DESCRIPTION OF THE TASK: With the pictures removed, the data below must be transcribed in full and exactly.

══════

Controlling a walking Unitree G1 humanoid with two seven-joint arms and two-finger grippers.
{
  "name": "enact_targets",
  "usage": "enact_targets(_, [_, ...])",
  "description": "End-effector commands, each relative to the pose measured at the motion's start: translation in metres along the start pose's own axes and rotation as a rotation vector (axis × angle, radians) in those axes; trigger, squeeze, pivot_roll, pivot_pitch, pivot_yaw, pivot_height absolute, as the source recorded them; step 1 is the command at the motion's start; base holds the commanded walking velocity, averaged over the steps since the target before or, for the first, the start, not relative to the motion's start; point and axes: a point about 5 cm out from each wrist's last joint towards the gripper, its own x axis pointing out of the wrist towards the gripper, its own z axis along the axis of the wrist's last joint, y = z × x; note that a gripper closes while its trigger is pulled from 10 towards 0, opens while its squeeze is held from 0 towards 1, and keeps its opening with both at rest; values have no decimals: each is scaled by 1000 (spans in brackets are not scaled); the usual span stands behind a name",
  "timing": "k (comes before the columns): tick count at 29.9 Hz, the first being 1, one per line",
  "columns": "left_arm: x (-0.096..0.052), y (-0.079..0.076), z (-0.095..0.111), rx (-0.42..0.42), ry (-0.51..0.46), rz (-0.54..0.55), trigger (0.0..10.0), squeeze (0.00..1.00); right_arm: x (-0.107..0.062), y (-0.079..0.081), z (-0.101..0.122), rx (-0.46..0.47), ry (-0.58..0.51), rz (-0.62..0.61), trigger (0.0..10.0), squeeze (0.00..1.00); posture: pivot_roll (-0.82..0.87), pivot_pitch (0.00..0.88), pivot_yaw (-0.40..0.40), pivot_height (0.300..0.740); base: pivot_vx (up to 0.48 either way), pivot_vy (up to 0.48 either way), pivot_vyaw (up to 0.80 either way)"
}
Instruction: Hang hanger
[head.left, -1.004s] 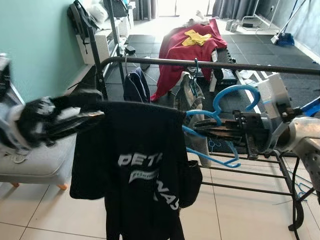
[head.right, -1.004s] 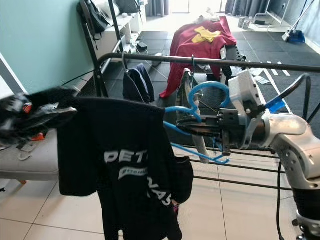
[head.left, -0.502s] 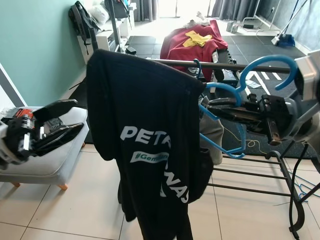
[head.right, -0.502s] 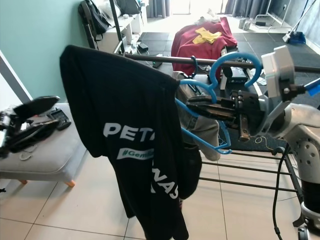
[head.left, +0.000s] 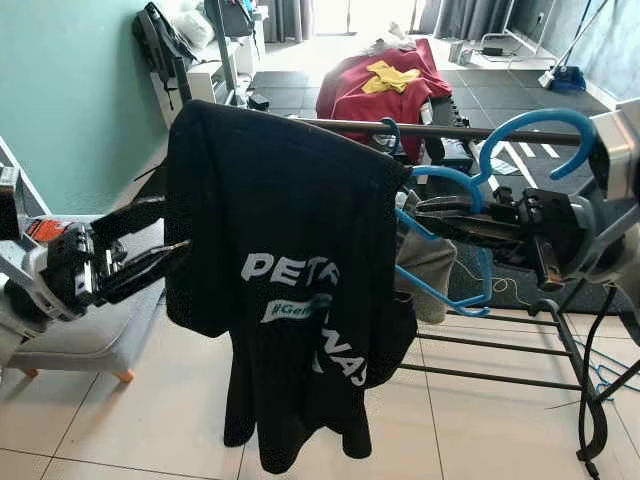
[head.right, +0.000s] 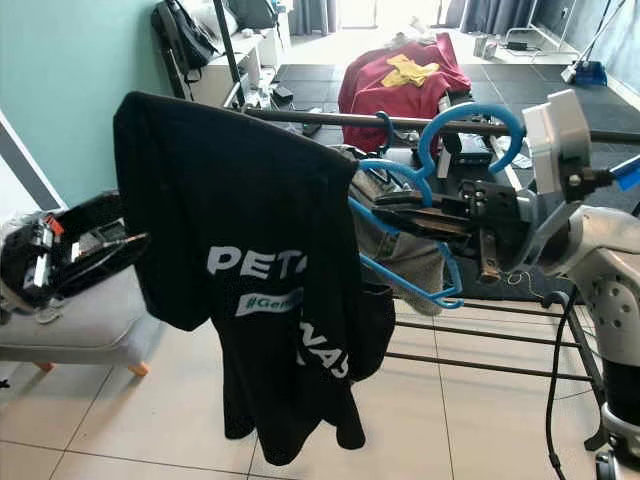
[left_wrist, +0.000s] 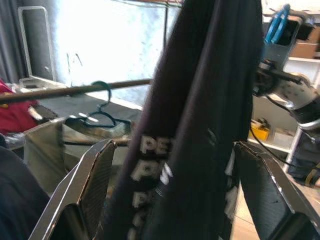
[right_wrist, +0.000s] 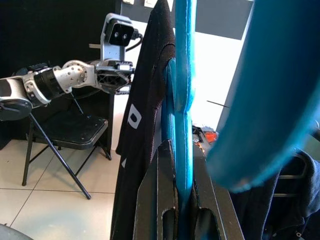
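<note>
1. The right gripper (head.left: 425, 216) was clamped on the blue hanger (head.left: 445, 240), its two black fingers pressed together on the plastic, as the right wrist view confirmed; the hanger's big hook (head.left: 535, 135) curved up beside the wrist housing, near the rack rail (head.left: 470, 131) but apart from it.
2. A black T-shirt (head.left: 290, 270) with white lettering hung from the hanger, held in front of the rail; its hem dangled above the tiled floor (head.left: 120, 430).
3. The left gripper (head.left: 160, 262) reached in from the left, fingertips at the shirt's left edge; in the left wrist view the fingers (left_wrist: 95, 185) stood wide apart with the shirt's fabric between them, not pinched.
4. On the rail behind hung a dark green hanger hook (head.left: 388, 135) with a grey garment (head.left: 430, 265) below it; whether the two were joined could not be told.
5. A grey padded stool (head.left: 95, 335) stood at the left by the teal wall (head.left: 70, 100); further back lay a red cloth (head.left: 375, 85) with a yellow item (head.left: 390, 78) on top.
</note>
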Motion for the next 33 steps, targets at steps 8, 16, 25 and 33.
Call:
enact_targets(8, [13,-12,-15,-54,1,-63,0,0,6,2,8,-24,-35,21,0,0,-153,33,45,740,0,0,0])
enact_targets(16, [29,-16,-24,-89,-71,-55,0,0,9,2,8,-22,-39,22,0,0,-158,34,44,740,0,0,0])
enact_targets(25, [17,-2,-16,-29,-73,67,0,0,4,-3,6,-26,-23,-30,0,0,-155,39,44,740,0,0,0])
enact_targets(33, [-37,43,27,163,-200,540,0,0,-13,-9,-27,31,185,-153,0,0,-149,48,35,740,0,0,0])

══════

SOLUTION TO THIS PROBLEM:
Controlling a walking Unitree G1 humanoid with two seven-joint arms and two-finger grippers.
{
  "name": "enact_targets",
  "usage": "enact_targets(_, [_, ...])",
  "description": "End-effector commands, each relative to the pose measured at the motion's start: translation in metres along the start pose's own axes and rotation as a rotation vector (axis × angle, radians) in those axes; trigger, squeeze, pivot_roll, pivot_pitch, pivot_yaw, pivot_height absolute, as the source recorded them; step 1 is the command at the motion's start; base holds the commanded walking velocity, averaged over the steps since the target before or, for the first, the start, not relative to the motion's start; point and axes: a point about 5 cm out from each wrist's last joint towards the gripper, its own x axis pointing out of the wrist towards the gripper, its own z axis along the axis of the wrist's last joint, y = z × x; note that a gripper closes while its trigger is pulled from 10 towards 0, opens while its squeeze is held from 0 towards 1, and keeps its opening with both at rest; values have no decimals: each is scaled by 1000 (spans in brackets are not scaled); the usual span stands behind a name",
  "timing": "k (comes before the columns): tick count at 29.9 Hz, the first being 1, one per line",
  "columns": "left_arm: x (-0.096..0.052), y (-0.079..0.076), z (-0.095..0.111), rx (-0.42..0.42), ry (-0.51..0.46), rz (-0.54..0.55), trigger (0.0..10.0), squeeze (0.00..1.00); right_arm: x (-0.107..0.062), y (-0.079..0.081), z (-0.101..0.122), rx (-0.46..0.47), ry (-0.58..0.51), rz (-0.62..0.61), trigger (0.0..10.0), squeeze (0.00..1.00); posture: pivot_roll (-0.82..0.87), pivot_pitch (0.00..0.88), pivot_yaw (-0.40..0.40), pivot_height (0.300..0.740); base: pivot_vx (up to 0.48 either way), pivot_vy (up to 0.48 either way), pivot_vyaw (up to 0.80 either way)"
}
Instruction: Hang hanger
[head.left, -1.004s] 
[head.right, -1.004s] 
[head.left, -0.502s] 
[head.right, -0.502s] 
[head.left, +0.000s] 
[head.right, +0.000s] 
[left_wrist, +0.000s] 
[right_wrist, +0.000s] 
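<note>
1. The right gripper (head.left: 425, 216) was clamped on the blue hanger (head.left: 445, 240), its two black fingers pressed together on the plastic, as the right wrist view confirmed; the hanger's big hook (head.left: 535, 135) curved up beside the wrist housing, near the rack rail (head.left: 470, 131) but apart from it.
2. A black T-shirt (head.left: 290, 270) with white lettering hung from the hanger, held in front of the rail; its hem dangled above the tiled floor (head.left: 120, 430).
3. The left gripper (head.left: 160, 262) reached in from the left, fingertips at the shirt's left edge; in the left wrist view the fingers (left_wrist: 95, 185) stood wide apart with the shirt's fabric between them, not pinched.
4. On the rail behind hung a dark green hanger hook (head.left: 388, 135) with a grey garment (head.left: 430, 265) below it; whether the two were joined could not be told.
5. A grey padded stool (head.left: 95, 335) stood at the left by the teal wall (head.left: 70, 100); further back lay a red cloth (head.left: 375, 85) with a yellow item (head.left: 390, 78) on top.
</note>
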Motion for the next 33 steps, targets at steps 8, 16, 25 and 33.
Call:
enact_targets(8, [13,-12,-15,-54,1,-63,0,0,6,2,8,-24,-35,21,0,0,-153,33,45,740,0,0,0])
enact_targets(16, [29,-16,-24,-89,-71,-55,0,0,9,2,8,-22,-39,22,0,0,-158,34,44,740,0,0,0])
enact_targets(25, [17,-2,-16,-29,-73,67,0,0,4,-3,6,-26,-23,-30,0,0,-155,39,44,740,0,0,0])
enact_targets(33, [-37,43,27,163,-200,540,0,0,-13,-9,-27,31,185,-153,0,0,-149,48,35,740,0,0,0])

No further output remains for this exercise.